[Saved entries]
+===+
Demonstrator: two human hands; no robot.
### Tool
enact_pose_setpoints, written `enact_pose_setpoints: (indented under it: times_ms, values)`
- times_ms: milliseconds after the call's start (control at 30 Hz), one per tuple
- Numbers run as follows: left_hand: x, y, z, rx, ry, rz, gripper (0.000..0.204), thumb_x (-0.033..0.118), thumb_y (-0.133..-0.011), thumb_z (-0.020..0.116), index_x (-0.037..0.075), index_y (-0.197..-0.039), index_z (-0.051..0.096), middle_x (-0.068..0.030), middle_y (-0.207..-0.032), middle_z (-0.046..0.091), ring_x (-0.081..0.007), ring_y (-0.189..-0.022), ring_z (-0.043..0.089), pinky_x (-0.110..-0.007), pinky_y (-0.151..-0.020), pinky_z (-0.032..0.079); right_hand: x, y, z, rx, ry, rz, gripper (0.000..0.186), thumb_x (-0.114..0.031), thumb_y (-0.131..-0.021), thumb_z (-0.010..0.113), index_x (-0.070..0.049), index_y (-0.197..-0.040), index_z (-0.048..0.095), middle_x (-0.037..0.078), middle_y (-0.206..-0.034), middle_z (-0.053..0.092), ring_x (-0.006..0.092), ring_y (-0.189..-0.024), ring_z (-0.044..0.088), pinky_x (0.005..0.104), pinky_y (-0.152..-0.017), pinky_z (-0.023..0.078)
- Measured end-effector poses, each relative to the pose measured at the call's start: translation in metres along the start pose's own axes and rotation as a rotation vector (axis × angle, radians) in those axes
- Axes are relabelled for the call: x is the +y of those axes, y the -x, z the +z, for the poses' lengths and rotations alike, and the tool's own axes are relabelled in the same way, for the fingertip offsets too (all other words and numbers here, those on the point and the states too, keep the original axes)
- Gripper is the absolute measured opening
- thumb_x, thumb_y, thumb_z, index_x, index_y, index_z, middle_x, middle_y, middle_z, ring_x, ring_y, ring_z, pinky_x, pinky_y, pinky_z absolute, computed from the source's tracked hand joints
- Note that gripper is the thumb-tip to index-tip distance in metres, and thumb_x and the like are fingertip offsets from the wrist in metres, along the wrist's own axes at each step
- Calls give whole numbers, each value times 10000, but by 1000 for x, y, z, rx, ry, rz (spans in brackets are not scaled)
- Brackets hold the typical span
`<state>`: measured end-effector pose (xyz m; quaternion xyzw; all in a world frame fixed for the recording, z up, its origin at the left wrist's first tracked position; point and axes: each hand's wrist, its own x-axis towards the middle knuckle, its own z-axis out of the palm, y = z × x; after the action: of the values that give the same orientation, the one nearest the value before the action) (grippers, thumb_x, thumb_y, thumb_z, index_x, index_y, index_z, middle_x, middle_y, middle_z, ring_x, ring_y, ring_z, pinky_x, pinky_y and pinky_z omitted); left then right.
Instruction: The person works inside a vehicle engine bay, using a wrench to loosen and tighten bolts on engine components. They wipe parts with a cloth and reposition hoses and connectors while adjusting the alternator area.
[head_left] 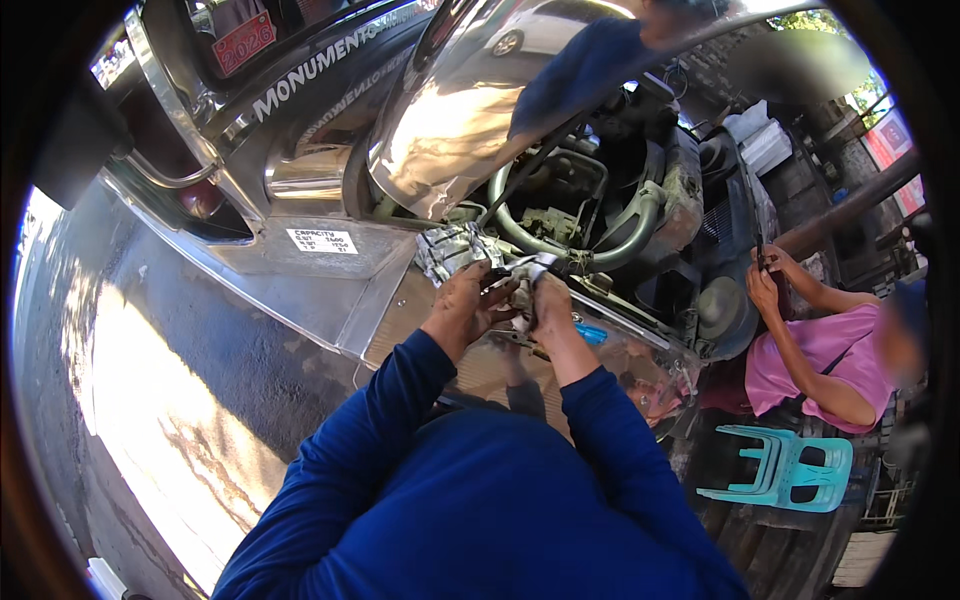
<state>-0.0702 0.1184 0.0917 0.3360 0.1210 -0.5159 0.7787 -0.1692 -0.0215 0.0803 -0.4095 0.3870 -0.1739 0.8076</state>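
Note:
Both hands meet over the metal fender ledge beside an open engine bay. My right hand [551, 304] is closed around a small greyish-white part [523, 292], whose exact kind I cannot make out. From the other side, the bent, dirt-darkened fingers of my left hand [464, 308] grip the same part. Just beyond my left fingers lies a silver-and-dark crumpled-looking bundle [452, 250]. A blue handle [591, 334], seemingly a tool's, rests on the ledge right of my right hand.
A thick curved pipe [600, 258] crosses the engine bay [570, 190] ahead. The shiny raised hood [450, 120] hangs above it. At right, a person in a pink shirt [820, 350] holds something small. Stacked turquoise plastic stools [785, 468] lie near that person.

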Motion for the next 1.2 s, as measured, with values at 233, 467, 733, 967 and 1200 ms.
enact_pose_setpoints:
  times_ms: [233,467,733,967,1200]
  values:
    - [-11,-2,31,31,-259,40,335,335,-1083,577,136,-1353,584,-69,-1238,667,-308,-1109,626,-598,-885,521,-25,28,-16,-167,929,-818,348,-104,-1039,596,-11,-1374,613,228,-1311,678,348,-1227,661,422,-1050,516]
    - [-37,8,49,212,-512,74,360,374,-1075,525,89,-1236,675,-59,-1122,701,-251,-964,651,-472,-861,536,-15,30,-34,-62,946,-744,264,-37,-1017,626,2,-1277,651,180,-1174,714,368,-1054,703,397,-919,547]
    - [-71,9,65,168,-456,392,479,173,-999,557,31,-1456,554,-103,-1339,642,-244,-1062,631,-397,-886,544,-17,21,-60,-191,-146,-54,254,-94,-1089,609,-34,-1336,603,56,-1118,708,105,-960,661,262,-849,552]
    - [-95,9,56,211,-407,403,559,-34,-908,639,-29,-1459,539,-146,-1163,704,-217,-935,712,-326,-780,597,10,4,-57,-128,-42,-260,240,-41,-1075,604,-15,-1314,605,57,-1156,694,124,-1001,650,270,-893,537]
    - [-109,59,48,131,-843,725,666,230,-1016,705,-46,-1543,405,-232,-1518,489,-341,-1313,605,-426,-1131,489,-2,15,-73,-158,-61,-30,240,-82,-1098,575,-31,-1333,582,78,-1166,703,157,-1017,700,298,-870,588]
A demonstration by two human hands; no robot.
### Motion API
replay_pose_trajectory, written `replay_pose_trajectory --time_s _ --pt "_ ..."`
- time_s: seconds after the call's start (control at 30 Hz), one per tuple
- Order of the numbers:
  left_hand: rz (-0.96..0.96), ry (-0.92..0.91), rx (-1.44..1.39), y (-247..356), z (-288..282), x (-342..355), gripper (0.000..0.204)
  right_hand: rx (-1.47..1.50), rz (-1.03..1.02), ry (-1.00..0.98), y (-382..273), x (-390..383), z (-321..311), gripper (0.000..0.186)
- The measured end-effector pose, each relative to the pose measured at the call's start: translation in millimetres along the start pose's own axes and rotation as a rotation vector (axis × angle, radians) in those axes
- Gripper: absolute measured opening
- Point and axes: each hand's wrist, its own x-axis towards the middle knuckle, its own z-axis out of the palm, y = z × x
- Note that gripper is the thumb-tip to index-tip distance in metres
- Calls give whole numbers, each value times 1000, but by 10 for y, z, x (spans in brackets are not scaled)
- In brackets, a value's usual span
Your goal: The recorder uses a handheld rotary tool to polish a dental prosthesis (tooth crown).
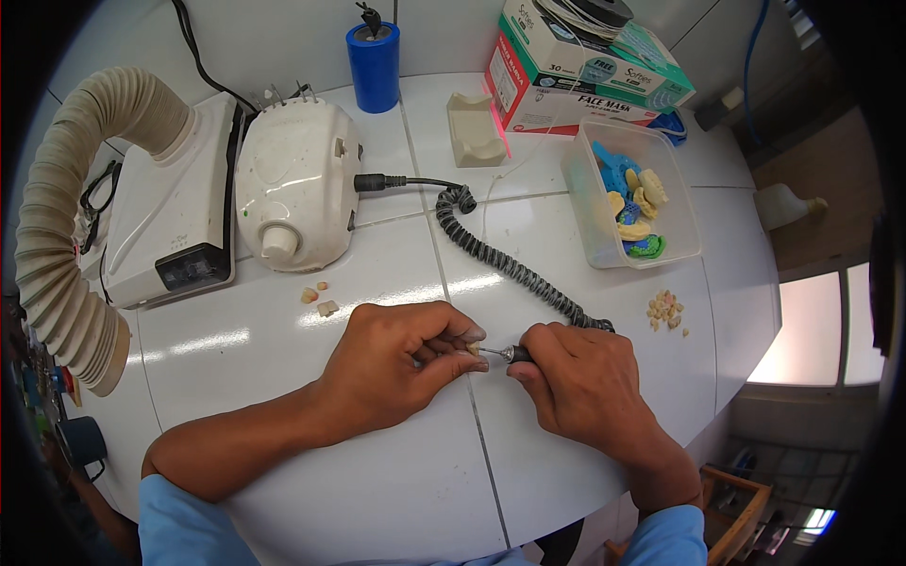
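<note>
My left hand (385, 363) pinches a small cream-coloured, tooth-like piece (473, 348) between thumb and fingertips, which hide most of it. Wrapped round a dark-handled rotary handpiece (516, 354) is my right hand (590, 382). The handpiece's thin metal bit points left and meets the piece, or comes very close to it. From behind my right hand, a coiled black cord (510, 264) runs back to a white control unit (294, 184) with a round knob. Both hands are low over the middle of the white tiled tabletop (377, 500).
Loose cream bits (310, 295) lie before the control unit; a pile of similar pieces (664, 309) lies right. A clear tub (587, 212) holds blue and yellow moulded pieces. Behind stand mask boxes (576, 108), a beige cradle (475, 132) and a blue cylinder (375, 71). A ribbed hose (47, 245) arches at left.
</note>
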Motion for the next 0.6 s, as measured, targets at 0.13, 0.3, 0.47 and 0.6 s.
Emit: replay_pose_trajectory --time_s 0.13,0.3,0.47,0.6 --pt "-13 -8 1 8 -6 5 19 -8 10 -15 -20 15 -17 33" --pt "-11 -16 -5 -13 0 3 18 -18 5 -14 -26 31 -18 33" --pt "5 -19 3 13 -13 2 16 -29 -3 -20 -34 39 -26 32" --pt "26 -29 -7 -19 0 8 15 -33 4 -19 -30 35 -31 32"
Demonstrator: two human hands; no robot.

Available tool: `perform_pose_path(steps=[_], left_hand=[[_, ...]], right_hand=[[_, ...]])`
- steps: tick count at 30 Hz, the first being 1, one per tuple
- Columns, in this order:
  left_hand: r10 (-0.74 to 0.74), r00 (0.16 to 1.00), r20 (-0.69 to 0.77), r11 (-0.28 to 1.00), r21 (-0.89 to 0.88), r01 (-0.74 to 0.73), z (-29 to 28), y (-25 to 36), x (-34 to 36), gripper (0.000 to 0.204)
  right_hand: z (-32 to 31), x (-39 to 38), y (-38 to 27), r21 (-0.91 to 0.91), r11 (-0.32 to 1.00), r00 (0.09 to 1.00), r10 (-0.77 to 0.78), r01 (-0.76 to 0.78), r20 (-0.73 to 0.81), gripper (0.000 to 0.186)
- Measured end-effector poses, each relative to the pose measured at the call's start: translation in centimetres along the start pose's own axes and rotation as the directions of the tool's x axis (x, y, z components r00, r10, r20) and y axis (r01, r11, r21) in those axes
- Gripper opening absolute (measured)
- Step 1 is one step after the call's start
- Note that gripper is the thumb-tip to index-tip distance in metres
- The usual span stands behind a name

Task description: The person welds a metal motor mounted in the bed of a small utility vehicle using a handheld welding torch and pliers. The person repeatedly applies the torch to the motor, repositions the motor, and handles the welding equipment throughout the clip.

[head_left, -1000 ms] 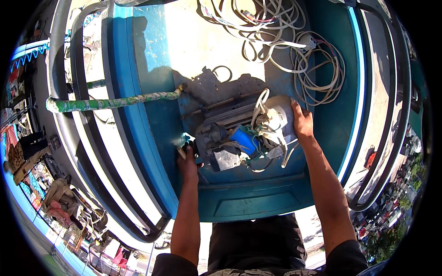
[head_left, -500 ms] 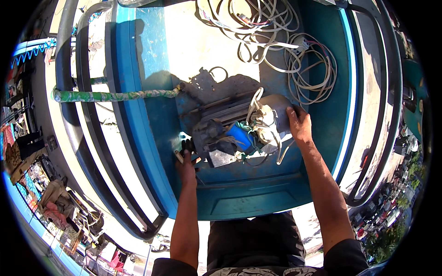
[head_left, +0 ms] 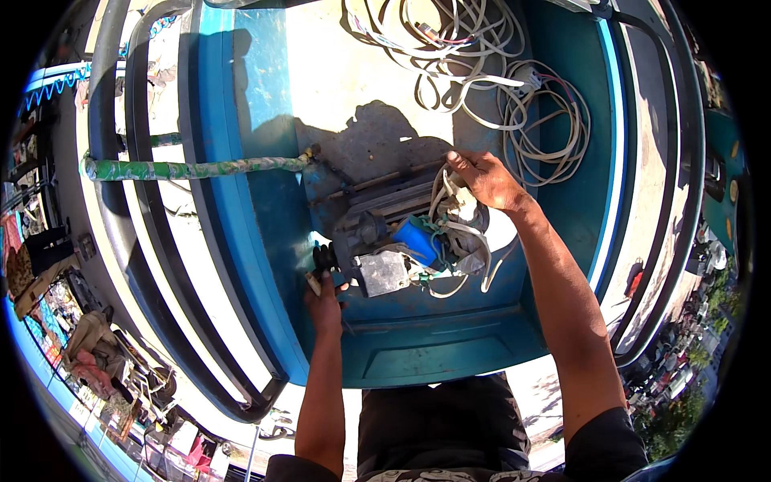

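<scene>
Grey motor [head_left: 393,207], fingers [head_left: 467,167] at both ends

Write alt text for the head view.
A person's left hand and right hand are at opposite ends of a ribbed machine with a blue cylinder, inside a blue-green cargo bed. Coiled pale cables lie beyond it, and a green-wrapped bar reaches over the bed's left side.
</scene>
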State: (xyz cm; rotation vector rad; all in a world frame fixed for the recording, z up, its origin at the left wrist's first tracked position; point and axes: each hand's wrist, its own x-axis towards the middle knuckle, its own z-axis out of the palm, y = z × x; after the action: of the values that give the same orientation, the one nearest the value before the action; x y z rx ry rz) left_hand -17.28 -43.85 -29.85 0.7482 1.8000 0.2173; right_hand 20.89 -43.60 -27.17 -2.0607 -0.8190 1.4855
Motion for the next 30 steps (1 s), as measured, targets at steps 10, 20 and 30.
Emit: perform_pose_path(steps=[10,20,30], left_hand=[[-0.022,0.999,0.026,0.999,-0.041,0.023,-0.3,-0.2,-0.4,0.05],[-0.038,0.999,0.029,0.998,-0.045,0.039,-0.7,0.0,-0.8,0.051],[-0.016,1.0,0.017,0.998,-0.066,0.018,-0.8,0.8,-1.8,0.046]], right_hand=[[-0.5,-6.5,2.8,-0.013,0.967,0.936,-0.249,0.254,-0.251,0.019],[4.2,-13.1,4.4,0.25,0.966,0.937,0.022,0.071,-0.349,0.036],[3.3,-10.9,5.1,0.176,0.984,0.867,0.053,0.04,-0.495,0.034]])
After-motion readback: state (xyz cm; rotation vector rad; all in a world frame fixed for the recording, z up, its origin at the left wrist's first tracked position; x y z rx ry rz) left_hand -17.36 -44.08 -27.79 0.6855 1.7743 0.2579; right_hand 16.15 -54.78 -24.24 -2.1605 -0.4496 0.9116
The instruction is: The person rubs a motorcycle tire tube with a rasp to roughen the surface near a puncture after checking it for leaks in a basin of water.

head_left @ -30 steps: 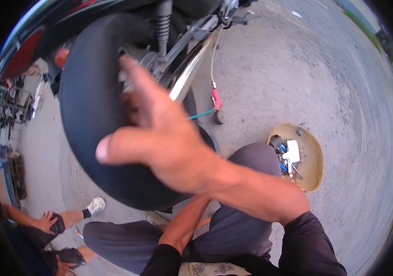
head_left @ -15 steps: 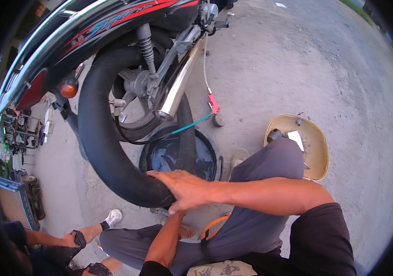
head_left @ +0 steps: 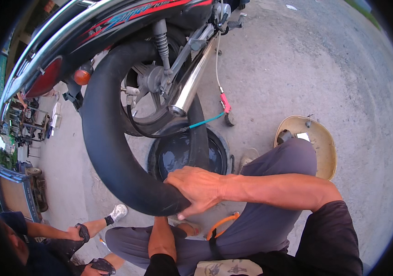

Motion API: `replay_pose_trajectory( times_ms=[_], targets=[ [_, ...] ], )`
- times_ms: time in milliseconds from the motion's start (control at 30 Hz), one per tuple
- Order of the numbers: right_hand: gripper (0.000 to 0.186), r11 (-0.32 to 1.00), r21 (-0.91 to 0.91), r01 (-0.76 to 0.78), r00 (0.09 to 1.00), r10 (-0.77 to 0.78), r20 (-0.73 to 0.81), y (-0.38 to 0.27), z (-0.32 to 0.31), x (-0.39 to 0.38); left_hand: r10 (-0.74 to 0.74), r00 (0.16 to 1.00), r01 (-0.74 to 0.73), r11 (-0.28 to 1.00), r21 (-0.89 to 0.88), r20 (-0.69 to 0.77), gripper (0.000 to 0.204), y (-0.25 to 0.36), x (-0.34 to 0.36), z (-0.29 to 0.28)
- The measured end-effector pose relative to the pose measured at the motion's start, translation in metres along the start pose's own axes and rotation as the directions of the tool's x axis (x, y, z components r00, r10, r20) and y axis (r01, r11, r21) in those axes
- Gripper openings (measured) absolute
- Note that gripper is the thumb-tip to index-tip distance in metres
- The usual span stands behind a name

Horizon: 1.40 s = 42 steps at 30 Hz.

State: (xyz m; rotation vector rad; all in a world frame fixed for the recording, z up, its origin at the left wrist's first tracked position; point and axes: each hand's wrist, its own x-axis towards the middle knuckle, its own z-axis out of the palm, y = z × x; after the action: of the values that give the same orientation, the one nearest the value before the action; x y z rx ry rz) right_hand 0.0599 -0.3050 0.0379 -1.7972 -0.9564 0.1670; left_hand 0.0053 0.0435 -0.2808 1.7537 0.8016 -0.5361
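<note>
A fat black inflated inner tube [head_left: 104, 138] loops from the motorcycle's rear wheel [head_left: 150, 99] down to my lap. My right hand [head_left: 198, 189] grips the tube's lower end, fingers wrapped over it. My left forearm [head_left: 162, 237] runs up beneath the tube; my left hand is hidden behind the tube and my right hand. Just beyond my hands sits a round black basin of dark water [head_left: 180, 154], with part of the tube dipping into it.
The motorcycle's chrome exhaust [head_left: 192, 87] and shock absorber [head_left: 162, 46] hang above the basin. A yellow tray of small tools [head_left: 318, 140] lies on the concrete at right. A red-and-teal air hose [head_left: 221, 108] trails nearby. Another person [head_left: 53, 239] crouches at lower left.
My right hand has slid down from high on the tube to its lower end near my lap. My view has pulled back, showing more of the motorcycle.
</note>
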Motion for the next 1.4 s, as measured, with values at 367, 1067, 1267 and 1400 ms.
replay_pose_trajectory(
  times_ms=[367, 1067, 1267, 1400],
  targets=[
    [0.081, 0.998, -0.046, 0.044, 0.998, -0.046, -0.047, -0.010, 0.017, 0.008, -0.042, 0.998, 0.043, 0.999, -0.029, 0.051, 0.057, 0.001, -0.025, 0.030],
    [0.082, 0.963, -0.225, -0.152, 0.986, 0.164, 0.036, 0.020, 0.052, 0.007, 0.299, 0.953, -0.287, 0.853, -0.437, -0.043, 0.064, 0.094, -0.064, 0.026],
    [0.083, 0.928, -0.320, -0.190, 0.941, 0.265, 0.211, 0.030, 0.064, 0.006, 0.742, 0.634, -0.749, 0.519, -0.412, -0.219, 0.065, 0.232, -0.189, -0.025],
    [0.082, 0.876, -0.402, -0.265, 0.890, 0.383, 0.248, 0.044, 0.068, -0.002, 0.738, 0.566, -0.806, 0.590, -0.058, -0.367, 0.082, 0.267, -0.238, -0.003]
  ],
)
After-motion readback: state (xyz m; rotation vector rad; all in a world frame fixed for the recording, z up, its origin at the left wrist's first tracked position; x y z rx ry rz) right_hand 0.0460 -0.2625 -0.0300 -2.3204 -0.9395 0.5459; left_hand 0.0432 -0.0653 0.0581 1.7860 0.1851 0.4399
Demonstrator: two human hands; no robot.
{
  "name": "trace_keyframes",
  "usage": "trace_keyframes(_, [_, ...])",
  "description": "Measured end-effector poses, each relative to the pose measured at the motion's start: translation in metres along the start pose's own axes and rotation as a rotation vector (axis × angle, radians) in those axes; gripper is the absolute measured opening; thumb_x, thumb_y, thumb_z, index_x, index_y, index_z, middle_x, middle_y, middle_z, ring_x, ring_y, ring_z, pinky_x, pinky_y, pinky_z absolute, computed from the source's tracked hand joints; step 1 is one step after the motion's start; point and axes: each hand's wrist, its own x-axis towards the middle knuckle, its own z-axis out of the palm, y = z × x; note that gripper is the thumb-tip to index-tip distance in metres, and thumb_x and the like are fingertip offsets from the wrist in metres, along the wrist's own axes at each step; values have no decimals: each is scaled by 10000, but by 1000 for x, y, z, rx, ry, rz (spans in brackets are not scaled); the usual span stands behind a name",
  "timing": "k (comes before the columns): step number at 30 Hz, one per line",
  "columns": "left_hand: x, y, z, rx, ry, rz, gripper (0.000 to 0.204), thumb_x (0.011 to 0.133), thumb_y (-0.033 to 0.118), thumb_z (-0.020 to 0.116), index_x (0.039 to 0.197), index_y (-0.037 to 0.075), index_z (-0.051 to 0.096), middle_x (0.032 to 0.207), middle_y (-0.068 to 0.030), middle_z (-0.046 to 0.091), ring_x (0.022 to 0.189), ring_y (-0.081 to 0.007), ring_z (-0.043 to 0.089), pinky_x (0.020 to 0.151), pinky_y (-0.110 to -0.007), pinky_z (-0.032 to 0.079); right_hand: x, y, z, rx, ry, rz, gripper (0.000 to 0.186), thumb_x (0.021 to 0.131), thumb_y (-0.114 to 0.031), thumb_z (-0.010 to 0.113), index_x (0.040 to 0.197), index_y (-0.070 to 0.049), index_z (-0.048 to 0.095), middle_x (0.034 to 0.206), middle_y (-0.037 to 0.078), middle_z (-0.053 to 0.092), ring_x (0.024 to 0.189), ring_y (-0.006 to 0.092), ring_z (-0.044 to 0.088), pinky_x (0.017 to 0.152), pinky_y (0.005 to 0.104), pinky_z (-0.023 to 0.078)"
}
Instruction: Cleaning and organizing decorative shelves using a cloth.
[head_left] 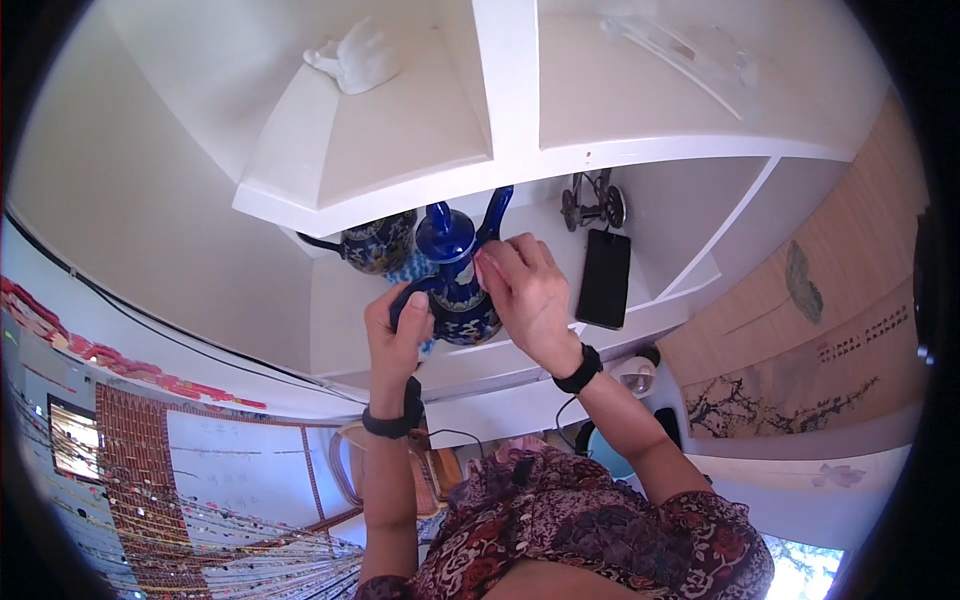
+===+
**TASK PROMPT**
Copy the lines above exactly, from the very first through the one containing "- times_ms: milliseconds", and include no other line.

**OUTPUT BELOW**
Demonstrator: two human hands; no robot.
### Tool
enact_pose_setpoints, written `enact_pose_setpoints: (indented under it: times_ms, values)`
- times_ms: milliseconds after the call's start (control at 30 Hz), one per tuple

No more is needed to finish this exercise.